AstraZeneca withdraws vaccine: No need to panic
Ten days after AstraZeneca admitted side effects of its Covid vaccine in rare cases, the company has withdrawn the shots, renamed Vaxzveria in 2021, from the global market. It has cited a “surplus of available updated vaccines” that target new variants of the virus as the reason for its decision. The vaccine major’s moves have generated negative sentiments bordering on panic, including among some people in India where AstraZeneca partnered with the Serum Institute of India to develop Covishield — the bulwark of the country’s fight against Covid. Such responses might not be surprising given that social media is the prime source of information for a sizable section and the means to distinguish science from pseudoscience are not always at hand. But knee-jerk reactions from other quarters have also not helped. Especially unfortunate are the politically loaded comments about Covishield during the Lok Sabha election campaigns.

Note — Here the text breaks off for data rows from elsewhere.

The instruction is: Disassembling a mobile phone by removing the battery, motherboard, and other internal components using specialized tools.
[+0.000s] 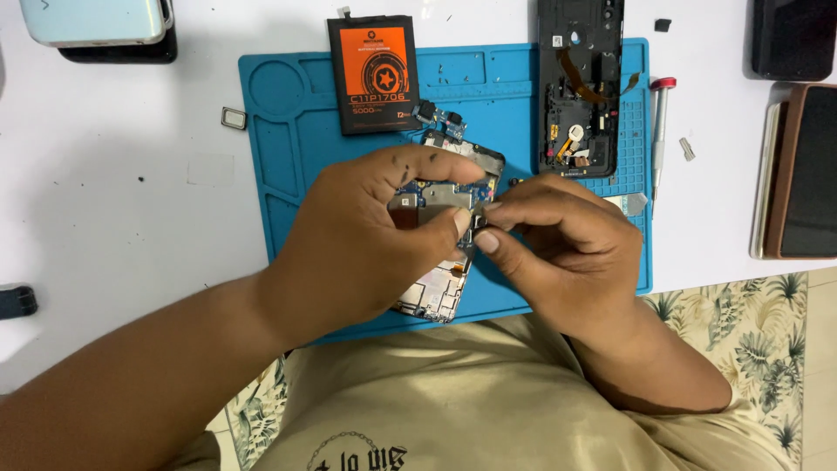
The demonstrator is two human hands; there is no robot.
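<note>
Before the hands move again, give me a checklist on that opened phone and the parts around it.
1. Left hand grips the opened phone: ok.
2. Right hand pinches a small part at the board: ok.
3. What that part is: cannot tell.
4. Phone over the blue mat: ok.
5. Battery set aside on the mat's top edge: ok.
6. Screwdriver beside the mat, apart from both hands: ok.
</note>
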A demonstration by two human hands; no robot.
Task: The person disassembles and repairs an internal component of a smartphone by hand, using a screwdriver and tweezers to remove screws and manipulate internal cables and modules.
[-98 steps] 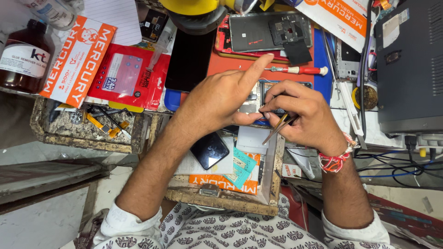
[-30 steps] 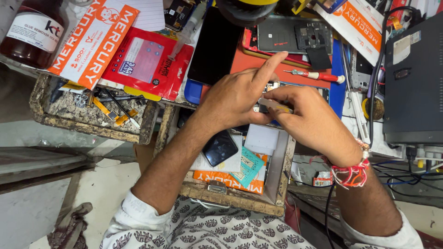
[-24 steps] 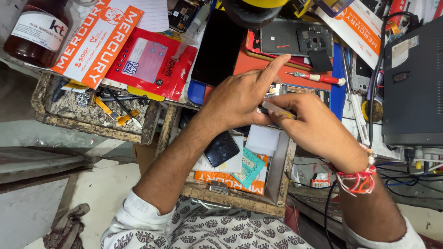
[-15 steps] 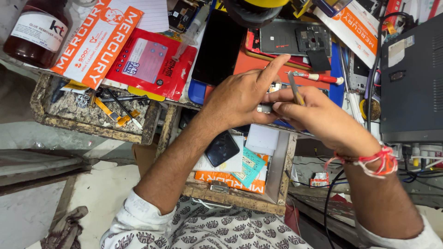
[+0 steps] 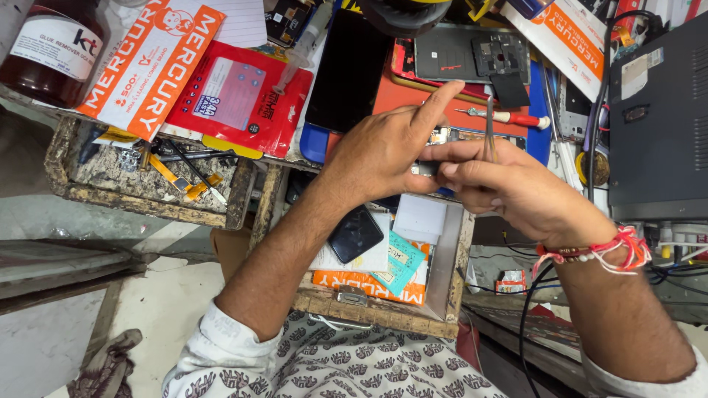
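Pinching tweezers (image 5: 489, 129) upright, right hand (image 5: 516, 193) has thumb and fingers clamped on them, tips pointing away from the person. Left hand (image 5: 387, 151) sits touching it, fingers closed on a small phone part (image 5: 442, 137), index finger sticking out straight. Just beyond both hands: red-handled screwdriver (image 5: 509, 116) and an opened phone (image 5: 461, 55). Below the left wrist, an open drawer (image 5: 442, 280) holds a dark phone (image 5: 355, 233). Brown bottle (image 5: 46, 51) well apart, far left on the counter (image 5: 155, 184).
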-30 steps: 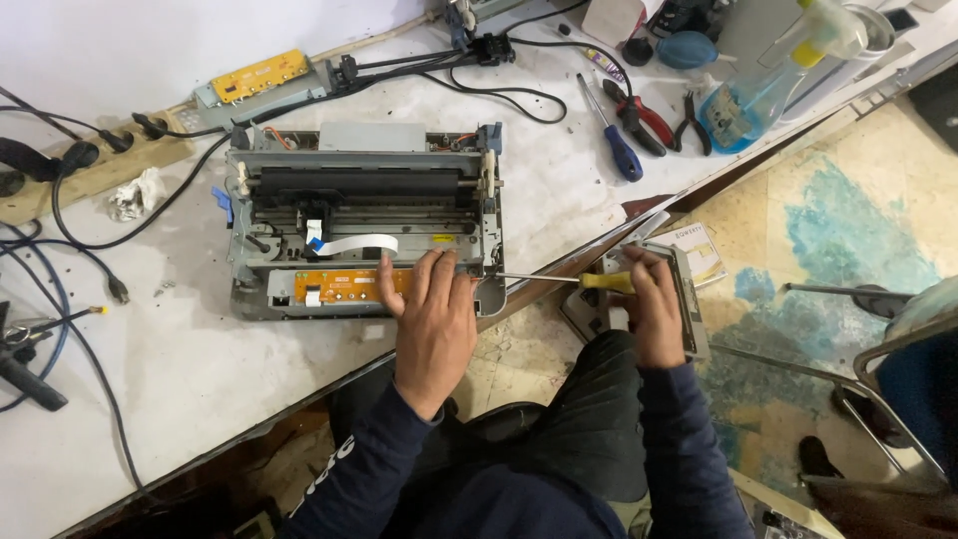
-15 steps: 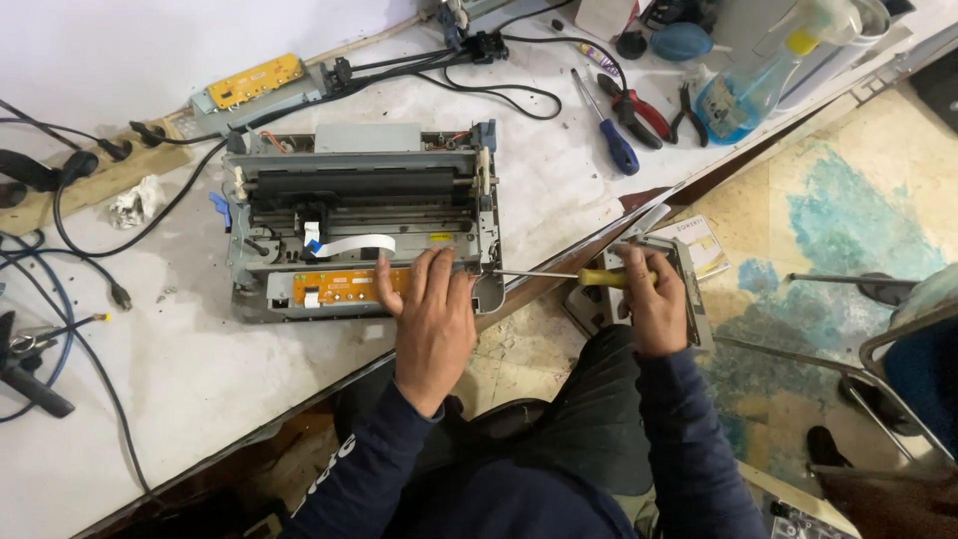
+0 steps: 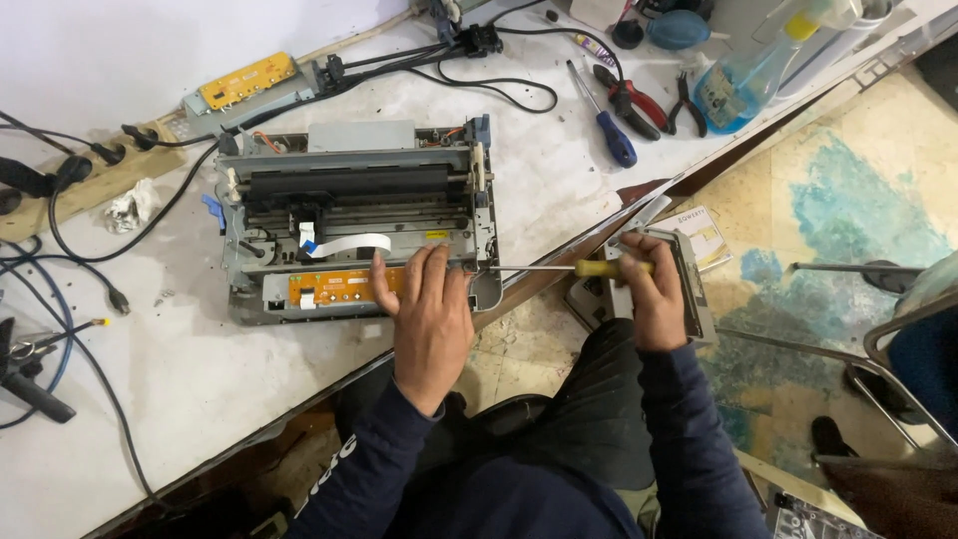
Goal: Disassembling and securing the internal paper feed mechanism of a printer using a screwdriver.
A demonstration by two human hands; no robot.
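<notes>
the left hand (image 3: 429, 314) lay flat and open on the stripped printer (image 3: 354, 225) on the surface (image 3: 150, 399), while the right hand (image 3: 654, 299) gripped a yellow-handled screwdriver (image 3: 599, 268) at its side.

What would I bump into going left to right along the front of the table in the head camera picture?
Orange circuit board → left hand → screwdriver's metal shaft → yellow screwdriver handle → right hand.

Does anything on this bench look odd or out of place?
The printer lies stripped of its casing, orange circuit board and white ribbon cable exposed. A crumpled paper scrap sits by the cables.
</notes>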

The emergency created by an unknown contagion required due procedures — including clinical trials — and schedules to be compressed. But the crisis also galvanised scientists, medical experts and policymakers to push the frontiers of their disciplines and domains. Vaccine hesitancy tested the persuasion skills of local officials and healthcare workers. It’s a testimony to such initiatives that social and economic activities return to normalcy about two years after the virus unleashed its virulence. Vaccination ensured that the contagion took on a significantly less aggressive form after the lethal second wave in the summer of 2021 — when the bulk of the country’s population had not received the shots. Hospitalisation and fatality rates remained low even during periods of spike in infection after the second wave.
Covid inoculation drives are now subjects of intensive research. That’s how it should be. These studies help generate nuanced information about the safety and efficacy of the vaccines, that could not have been generated with the volunteer size of the trials. Scientists can today draw on databases that comprise inoculated people across nations and continents. Besides helping epidemiologists understand how the jabs work on diverse sections of people, and reaffirming the potency of the shots, such studies shine the light on rare adverse reactions, including thrombosis and thrombocytopenia Syndrome (TTS) — blood clots and low levels of platelets — associated with the AstraZeneca vaccine. Such research will help vaccine developers refine their methods. Technologies used in the Covid jabs — whether the viral vector of AstraZeneca or the mRNA technique of some other developers — are part of a larger battle against infectious diseases. Alarmist reactions against the Covid jabs could raise the head of vaccine hesitancy and hurt the fight against other contagions.